In the UK, production of chemicals and pharmaceuticals has dropped by around 5% in the whole of 2012. In the three months to October, the year-on-year fall was 7.4%, according to figures from the UK Office of National Statistics (ONS).
‘A major reason for the decrease has been a fall in output of pharmaceuticals, partly due to movement of production to lower-cost areas,’ says Eastwood. ‘There has also been a fairly big drop in chemicals output with fluctuations in demand for bulk organics.’
Despite declines in the value of the UK pound, the country’s exports have risen more slowly than imports, which have been increasing at a rate of 1 – 2 percentage points over foreign sales. As a result the country’s traditional trade surplus in chemicals and pharmaceuticals has deteriorated.
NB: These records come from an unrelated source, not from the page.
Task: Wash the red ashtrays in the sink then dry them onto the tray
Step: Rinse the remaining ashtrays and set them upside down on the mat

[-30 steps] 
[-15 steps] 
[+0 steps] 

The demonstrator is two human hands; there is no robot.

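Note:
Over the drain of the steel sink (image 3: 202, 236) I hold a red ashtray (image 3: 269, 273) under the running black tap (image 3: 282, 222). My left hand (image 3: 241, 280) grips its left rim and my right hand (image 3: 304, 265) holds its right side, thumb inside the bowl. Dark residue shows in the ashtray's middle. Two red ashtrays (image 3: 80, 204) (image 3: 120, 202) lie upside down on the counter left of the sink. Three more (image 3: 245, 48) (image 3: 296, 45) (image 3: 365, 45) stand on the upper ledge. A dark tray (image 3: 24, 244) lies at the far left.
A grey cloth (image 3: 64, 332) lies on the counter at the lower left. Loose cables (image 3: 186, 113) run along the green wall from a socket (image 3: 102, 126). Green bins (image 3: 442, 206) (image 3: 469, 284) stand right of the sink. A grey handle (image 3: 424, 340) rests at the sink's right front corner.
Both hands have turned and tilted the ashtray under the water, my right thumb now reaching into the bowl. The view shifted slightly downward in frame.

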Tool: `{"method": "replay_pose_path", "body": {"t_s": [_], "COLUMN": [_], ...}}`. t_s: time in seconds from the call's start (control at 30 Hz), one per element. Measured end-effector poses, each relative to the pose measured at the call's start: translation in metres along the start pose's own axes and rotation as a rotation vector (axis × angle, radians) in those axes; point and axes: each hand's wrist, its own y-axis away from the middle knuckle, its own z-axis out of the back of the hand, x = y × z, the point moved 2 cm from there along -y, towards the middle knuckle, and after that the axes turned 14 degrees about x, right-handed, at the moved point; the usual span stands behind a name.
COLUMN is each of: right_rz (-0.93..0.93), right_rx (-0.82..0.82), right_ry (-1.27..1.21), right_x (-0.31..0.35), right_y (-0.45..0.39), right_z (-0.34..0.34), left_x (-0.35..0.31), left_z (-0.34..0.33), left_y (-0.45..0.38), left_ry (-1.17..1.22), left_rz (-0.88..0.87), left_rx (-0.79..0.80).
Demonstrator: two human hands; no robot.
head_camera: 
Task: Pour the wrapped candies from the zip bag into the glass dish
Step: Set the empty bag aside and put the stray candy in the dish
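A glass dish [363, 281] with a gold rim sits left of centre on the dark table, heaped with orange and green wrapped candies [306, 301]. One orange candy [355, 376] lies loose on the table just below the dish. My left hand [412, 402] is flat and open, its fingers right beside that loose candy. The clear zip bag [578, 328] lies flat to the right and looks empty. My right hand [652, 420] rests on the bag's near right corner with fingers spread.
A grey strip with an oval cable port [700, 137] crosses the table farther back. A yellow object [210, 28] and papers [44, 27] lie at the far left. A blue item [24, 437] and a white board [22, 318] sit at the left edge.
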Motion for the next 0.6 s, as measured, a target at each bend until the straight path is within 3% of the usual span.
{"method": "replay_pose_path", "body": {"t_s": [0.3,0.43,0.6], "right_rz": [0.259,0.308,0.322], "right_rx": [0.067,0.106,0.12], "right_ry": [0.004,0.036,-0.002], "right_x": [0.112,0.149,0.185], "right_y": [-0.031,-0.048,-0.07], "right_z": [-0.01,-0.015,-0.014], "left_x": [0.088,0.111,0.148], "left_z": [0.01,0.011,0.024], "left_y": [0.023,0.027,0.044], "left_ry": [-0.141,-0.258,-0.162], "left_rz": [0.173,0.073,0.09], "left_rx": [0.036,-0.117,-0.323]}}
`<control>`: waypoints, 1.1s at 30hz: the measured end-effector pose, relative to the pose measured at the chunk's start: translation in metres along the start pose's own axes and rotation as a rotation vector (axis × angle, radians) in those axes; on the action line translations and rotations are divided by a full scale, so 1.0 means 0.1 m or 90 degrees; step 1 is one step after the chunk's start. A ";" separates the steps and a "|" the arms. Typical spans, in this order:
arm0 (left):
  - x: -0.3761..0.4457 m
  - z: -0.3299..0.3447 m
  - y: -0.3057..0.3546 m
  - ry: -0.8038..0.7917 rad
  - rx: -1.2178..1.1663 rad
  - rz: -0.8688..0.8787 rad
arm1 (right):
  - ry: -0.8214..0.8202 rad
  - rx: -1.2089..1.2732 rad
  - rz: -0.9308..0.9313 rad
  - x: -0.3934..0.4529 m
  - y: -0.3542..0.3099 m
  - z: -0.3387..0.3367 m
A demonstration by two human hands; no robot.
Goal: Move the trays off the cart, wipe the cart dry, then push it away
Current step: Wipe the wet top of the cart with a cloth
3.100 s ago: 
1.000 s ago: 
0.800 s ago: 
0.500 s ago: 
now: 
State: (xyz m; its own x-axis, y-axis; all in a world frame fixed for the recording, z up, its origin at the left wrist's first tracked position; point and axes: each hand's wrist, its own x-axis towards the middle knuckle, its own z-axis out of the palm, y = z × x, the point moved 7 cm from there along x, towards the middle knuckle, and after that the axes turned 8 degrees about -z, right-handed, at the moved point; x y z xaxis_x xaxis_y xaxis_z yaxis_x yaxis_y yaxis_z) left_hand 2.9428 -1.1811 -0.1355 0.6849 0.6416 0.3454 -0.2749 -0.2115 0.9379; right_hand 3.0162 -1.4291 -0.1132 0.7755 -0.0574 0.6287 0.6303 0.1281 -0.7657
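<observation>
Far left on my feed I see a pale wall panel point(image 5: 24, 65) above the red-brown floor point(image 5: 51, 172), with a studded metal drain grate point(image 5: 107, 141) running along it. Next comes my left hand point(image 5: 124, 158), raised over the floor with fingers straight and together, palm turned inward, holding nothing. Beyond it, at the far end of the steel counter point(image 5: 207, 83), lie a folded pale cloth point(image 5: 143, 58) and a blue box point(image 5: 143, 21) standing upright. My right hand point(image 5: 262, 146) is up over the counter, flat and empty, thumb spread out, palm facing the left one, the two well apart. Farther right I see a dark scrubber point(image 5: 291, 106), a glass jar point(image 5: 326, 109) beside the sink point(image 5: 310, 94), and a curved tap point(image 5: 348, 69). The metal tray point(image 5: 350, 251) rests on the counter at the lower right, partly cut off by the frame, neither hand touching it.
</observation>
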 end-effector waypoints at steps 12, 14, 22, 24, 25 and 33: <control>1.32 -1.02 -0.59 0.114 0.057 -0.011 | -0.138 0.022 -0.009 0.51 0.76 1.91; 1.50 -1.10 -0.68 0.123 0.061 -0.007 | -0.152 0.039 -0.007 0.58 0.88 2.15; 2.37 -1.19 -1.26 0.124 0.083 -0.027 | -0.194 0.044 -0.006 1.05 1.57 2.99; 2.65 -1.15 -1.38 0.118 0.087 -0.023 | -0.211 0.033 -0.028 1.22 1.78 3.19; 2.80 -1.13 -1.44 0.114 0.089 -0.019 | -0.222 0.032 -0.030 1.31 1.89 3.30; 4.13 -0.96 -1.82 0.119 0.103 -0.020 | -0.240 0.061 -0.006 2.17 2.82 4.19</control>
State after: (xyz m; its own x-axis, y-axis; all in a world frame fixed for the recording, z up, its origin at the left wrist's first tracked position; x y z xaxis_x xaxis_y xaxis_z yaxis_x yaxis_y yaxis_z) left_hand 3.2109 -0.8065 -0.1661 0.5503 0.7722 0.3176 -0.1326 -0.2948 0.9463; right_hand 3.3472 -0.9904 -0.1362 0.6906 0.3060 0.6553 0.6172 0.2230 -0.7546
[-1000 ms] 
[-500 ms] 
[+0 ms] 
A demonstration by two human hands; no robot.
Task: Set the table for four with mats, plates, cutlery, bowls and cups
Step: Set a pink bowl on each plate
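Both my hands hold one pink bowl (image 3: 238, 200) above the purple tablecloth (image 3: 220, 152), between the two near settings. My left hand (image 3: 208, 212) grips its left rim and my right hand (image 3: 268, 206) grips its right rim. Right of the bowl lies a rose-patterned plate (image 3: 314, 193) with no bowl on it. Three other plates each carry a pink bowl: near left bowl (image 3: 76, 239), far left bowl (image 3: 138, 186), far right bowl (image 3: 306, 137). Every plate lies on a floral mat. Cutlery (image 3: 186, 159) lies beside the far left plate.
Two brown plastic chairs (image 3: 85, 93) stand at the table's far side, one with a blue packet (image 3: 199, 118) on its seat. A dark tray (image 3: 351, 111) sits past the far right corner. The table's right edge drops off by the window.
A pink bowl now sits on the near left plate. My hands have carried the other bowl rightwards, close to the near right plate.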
‘Historically, we’ve been achieving an average surplus of around £500 million a month,’ says Eastwood. ‘But now we’re recording only around £300?million, and in a couple of months this year we’ve actually had a deficit.’ Cefic is expecting that European chemicals output will have contracted by 2% in 2012. But it should then expand slightly in 2013 by 0.5%. ‘The current EU economic downturn is weighing down on the chemical industry in Europe at a time when other world regions also face challenges,’ says Cefic president and BASF chair Kurt Bock. At the end of 2012, EU chemicals production was still 8% below its pre-2008 level, mainly because of the difficulties in the major customer industries, such as the construction and automotive industries, stemming from the euro crisis and related economic problems in the rest of Europe.
Strength in the US
In the US, on the other hand, there are hopes that the chemicals sector will be bolstered in the short and medium term by the surging output of shale gas, which has driven down energy costs and produced a new source of relatively inexpensive feedstock.
Chemicals output softened in the last months of 2012 because of doubts caused by the deadlock in Congress over an agreement on tax rises and spending cuts – dubbed the fiscal cliff.
‘The spectre of falling off the fiscal cliff has raised uncertainty among business leaders [who have been] throttling back capital spending,’ says Kevin Swift, chief economist at the American Chemistry Council (ACC).
The ACC expects that US chemicals output will have dropped by 0.5% in 2012, before entering a period of steadily accelerating growth driven by the shale gas boom. With the increased investment in projects, the ACC reckons that the increase in chemicals production could be as high as 2.9% in 2013 and 5.4% in 2014 before reaching a peak of 5% in 2015. ?With the help of low-cost shale gas, the US is poised to become a major force in exports of petrochemicals and other bulk chemicals not only in the emerging economies of the Asia Pacific, where it will take business away from Middle East producers, but also in mature markets like Europe.